Mas o destino tinha outros planos. Dois DJs, DJ Kabuenha e DJ Ayu King, cruzaram seu caminho. Mano Da Paz passava horas diárias no estúdio deles, absorvendo cada nota, cada compasso. A música era sua bússola, apontando para um futuro incerto, mas cheio de promessas.
Em 2019, Mano Da Paz mudou-se para Luanda, onde o coração da música pulsava mais forte. Na Mutamba, Vila Flor, ele encontrou outros kuduristas, artistas que dançavam ao ritmo da vida. Com uma coragem que beirava a audácia, Mano Da Paz mentiu para eles, afirmando que já cantava há 2 anos.
O estúdio se tornou seu palco.

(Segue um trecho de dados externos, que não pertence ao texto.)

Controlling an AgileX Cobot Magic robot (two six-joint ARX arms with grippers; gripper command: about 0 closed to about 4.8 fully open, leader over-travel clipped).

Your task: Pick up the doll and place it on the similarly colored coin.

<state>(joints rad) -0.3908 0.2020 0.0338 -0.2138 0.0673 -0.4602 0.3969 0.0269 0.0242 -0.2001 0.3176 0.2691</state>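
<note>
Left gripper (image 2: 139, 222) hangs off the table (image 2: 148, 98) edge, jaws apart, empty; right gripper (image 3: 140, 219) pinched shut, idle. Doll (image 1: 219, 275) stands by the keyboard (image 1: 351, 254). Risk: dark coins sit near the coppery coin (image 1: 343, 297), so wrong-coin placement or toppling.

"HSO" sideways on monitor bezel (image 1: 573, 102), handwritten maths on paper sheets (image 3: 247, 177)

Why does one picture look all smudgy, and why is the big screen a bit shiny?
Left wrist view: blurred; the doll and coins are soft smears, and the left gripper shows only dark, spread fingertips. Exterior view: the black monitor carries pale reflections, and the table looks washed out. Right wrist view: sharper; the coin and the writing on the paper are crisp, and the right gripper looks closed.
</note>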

As notas dançavam ao redor dele, e o microfone era sua varinha mágica. Juntos, gravaram suas rimas, e os colegas ficaram impressionados com seu flow. Mas, no final, a verdade emergiu: Mano Da Paz nunca havia gravado antes. A confissão sincera não diminuiu o encanto de sua música; pelo contrário, fortaleceu a conexão entre ele e seus colegas.
Hoje, Mano Da Paz permanece um amador da música, mas sua paixão é inabalável. Ele continua a escrever versos, a dançar com as palavras e a sonhar com palcos maiores. Sua jornada é uma sinfonia em construção, e o mundo aguarda ansiosamente para ouvir sua melodia única.